His grandfather explained that it was a figurative sack, invisible to everyone but Isa Flores.

“Everything you put in the sack should be positive,” Flore’s grandfather said. If he could return home with a sack full of positive experiences, it was a successful day.

Flores listened, and he now thinks of it as one of two life-altering lessons from his grandfather. The other was to never live beyond his means.

“When you have a full-time job, life is easy,” his grandfather told him. “But we always make it so hard, because we make one peso a day and spend two.”

And so, though Flores has never been rich, he always made sure to save money for life’s unexpected turns — like this latest move to Oregon City.


It was money that attracted Flores to mechanics in the first place. When he was 7, he occasionally helped out at his uncle’s farm — cleaning pigs, feeding the cows, whatever had to be done.

When his uncle’s truck broke down, they would ride together to the local mechanic.

“When he was done, my uncle would pay him,” Flores said. “And that mechanic — boom! — to give us change he got out from his pocket a bunch of money, all greasy.”

The sight was enchanting to the young boy.

“Wow,” he told his uncle. “When I grow up, I’m going to be a mechanic. Look how much money he had in his pocket!”

His uncle laughed and said he wished he had that opportunity when he was growing up.

Flores promised that he would find a way, but it proved to be far more difficult than he anticipated. Even after he arrived in California to hunt for his toolbox, it was hard to find work because of his young age. He worked various odd jobs here and there and enrolled at night school to learn English.

He soon found that there was a mechanic class at the school as well, and he jumped at the opportunity.

Yet, it would be years before he could put his skills into practice. In between, he worked a grueling factory job as a machine operator. Nine hour days felt more like 90 hours.

He lasted two years at the factory before finding his first mechanic job in Glendora, Calif.

It was there that Flores met Jesse Talhebe, who would soon come to him with a life-altering offer.

Talhebe was buying a gas station property in West Linn, Ore., and invited Flores to join him as the mechanic at the adjoining auto shop. It was January of 1991, and Flores came straight to the auto shop after landing at the Portland airport.

It proved to be the perfect fit, a dream job for Flores. Talhebe ended up retiring about a year later, and sold the auto shop to Flores on a 20-year lease.

“I thought, ‘Wow, 20 years! I don’t know how I’m going to do that!’” Flores said. “I just needed my toolbox and I was going back to Mexico.

“But it passed, just like that.”


Isa’s Auto Service made it 21 years in West Linn before the lease was pulled. Somewhere along the way, Flores put his toolbox quest aside and decided this was where he belonged.
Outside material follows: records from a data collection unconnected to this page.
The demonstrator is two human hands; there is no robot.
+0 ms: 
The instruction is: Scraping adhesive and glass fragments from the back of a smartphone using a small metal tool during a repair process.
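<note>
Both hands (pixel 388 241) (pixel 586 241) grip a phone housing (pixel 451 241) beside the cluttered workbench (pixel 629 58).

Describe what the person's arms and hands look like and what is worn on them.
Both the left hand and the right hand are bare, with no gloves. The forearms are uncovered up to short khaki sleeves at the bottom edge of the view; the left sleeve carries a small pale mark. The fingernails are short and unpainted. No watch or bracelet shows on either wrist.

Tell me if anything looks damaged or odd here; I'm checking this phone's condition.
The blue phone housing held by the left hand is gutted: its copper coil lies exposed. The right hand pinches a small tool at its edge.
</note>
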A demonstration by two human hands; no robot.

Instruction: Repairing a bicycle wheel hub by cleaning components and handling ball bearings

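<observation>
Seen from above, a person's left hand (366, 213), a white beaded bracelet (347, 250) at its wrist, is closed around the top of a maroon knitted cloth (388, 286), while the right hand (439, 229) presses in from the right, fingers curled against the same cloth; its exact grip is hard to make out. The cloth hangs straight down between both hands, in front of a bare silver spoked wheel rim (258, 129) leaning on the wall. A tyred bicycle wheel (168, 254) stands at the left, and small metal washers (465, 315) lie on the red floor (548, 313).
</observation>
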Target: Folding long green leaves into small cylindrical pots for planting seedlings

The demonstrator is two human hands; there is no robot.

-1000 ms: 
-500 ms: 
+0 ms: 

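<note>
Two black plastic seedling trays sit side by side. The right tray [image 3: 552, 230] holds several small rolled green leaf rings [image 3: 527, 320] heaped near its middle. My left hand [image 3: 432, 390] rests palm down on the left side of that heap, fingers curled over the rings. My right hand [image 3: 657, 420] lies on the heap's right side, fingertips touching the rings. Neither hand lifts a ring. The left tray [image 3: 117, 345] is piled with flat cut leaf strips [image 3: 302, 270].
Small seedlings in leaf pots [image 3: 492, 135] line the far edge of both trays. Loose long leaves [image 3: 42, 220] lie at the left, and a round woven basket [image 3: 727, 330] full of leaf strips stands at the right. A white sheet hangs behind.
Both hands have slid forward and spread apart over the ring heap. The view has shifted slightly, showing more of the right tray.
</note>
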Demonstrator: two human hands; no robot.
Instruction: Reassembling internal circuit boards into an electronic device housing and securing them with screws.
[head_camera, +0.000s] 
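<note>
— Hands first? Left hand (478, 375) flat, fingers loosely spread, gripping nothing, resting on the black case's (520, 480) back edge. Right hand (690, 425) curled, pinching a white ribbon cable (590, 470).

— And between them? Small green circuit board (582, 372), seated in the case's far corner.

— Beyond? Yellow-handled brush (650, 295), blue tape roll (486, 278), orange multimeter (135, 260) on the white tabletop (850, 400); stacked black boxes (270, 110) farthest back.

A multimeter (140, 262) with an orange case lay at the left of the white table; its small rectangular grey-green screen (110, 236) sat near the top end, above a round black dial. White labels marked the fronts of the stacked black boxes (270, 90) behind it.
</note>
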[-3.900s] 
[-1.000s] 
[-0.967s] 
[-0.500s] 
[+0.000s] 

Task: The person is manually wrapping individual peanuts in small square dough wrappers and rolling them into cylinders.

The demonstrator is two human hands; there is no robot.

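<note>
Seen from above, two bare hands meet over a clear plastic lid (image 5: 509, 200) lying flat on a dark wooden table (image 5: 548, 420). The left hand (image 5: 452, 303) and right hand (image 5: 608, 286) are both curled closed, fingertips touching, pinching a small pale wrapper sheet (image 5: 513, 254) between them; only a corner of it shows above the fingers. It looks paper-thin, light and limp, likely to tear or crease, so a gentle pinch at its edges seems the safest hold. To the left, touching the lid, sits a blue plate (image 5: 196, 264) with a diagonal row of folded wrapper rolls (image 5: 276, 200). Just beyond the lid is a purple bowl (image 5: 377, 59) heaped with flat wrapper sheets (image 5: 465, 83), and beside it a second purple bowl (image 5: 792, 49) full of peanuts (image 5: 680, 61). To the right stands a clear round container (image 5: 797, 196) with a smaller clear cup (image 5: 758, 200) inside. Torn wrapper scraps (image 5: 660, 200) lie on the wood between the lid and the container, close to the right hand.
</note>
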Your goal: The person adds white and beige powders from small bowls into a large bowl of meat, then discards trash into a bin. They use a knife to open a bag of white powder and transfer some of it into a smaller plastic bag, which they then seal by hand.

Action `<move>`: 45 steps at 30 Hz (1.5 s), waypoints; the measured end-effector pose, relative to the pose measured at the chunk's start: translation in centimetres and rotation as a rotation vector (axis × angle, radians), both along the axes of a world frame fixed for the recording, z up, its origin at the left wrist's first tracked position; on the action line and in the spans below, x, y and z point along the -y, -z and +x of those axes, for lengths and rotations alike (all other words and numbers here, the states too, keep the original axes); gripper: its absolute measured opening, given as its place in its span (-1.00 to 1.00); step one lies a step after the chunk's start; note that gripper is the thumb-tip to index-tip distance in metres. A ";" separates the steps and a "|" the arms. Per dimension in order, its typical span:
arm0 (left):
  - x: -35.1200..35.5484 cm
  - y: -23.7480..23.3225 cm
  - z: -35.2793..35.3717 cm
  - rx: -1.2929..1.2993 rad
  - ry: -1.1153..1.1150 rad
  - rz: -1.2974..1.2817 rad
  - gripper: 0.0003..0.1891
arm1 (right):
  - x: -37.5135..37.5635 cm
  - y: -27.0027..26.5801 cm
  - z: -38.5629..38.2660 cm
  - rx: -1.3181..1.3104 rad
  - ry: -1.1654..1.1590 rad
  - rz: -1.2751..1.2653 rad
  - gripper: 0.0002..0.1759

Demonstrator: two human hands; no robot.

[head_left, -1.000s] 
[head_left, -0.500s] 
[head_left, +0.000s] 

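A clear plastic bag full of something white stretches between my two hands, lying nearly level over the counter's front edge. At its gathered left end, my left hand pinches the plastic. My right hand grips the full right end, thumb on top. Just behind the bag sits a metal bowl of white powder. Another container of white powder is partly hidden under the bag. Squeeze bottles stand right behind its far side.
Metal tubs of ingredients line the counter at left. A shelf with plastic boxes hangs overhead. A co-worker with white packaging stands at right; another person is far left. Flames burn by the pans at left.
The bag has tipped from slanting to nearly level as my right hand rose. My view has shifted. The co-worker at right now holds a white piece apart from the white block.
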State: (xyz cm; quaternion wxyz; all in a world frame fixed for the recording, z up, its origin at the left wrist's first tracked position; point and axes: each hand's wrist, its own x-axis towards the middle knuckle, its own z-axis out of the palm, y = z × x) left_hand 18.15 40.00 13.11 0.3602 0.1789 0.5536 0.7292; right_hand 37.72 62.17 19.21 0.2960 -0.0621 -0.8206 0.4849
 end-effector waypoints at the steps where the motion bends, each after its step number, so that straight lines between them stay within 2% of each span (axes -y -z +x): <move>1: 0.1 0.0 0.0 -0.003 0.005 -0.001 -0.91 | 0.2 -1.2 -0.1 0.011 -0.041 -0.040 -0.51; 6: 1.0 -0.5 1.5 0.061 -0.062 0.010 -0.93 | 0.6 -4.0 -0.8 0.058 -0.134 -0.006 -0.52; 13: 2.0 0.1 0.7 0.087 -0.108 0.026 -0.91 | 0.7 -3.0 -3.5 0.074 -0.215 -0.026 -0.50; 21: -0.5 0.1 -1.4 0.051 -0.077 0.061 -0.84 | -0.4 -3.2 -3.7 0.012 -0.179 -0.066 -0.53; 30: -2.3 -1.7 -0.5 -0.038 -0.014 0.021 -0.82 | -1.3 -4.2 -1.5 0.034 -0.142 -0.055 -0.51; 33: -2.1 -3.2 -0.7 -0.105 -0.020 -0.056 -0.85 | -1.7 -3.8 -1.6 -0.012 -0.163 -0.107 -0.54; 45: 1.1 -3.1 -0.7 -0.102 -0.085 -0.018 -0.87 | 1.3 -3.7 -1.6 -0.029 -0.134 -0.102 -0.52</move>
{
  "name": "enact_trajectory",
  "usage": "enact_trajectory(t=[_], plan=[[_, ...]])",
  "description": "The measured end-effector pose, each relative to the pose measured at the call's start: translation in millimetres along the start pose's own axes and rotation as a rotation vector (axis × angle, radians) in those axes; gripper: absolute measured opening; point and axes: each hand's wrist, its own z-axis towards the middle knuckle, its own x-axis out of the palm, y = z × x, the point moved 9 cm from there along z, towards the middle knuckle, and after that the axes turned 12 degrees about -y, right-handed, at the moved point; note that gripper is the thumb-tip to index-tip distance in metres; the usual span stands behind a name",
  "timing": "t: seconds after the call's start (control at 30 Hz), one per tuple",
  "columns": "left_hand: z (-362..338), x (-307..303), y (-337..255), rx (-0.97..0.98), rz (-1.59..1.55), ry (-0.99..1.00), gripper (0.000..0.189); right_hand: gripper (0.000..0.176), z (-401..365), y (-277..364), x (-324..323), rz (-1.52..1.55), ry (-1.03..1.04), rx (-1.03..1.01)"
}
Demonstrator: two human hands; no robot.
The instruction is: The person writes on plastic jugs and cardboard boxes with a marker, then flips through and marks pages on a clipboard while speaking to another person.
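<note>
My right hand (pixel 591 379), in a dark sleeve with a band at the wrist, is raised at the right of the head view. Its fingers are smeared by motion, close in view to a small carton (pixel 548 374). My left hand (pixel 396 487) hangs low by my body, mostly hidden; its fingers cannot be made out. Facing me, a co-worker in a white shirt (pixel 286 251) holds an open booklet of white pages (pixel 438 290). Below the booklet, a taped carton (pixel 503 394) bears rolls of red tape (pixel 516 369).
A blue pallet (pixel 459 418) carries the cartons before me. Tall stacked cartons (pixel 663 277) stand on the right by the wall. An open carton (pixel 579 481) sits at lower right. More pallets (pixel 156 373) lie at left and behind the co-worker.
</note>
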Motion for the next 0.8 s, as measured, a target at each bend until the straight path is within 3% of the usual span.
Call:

He got married to his childhood sweetheart, Maria, had kids and grandkids, built a steady life for himself — all while working a job he loved.

“I love my wife, I love my kids,” Flores said. “But I feel happy here in the shop, or at any shop — when I was in the city in Jalisco, I used to work from 9 to 12 or 1 in the morning, happily.”

Perhaps that’s why, if you talk to him at the auto shop, there’s a palpable joy in his voice. He often punctuates thoughts with a friendly laugh and a smile.

“Over the years, more and more folks have developed tremendous fondness for Isa and his approach to business,” Daniels said.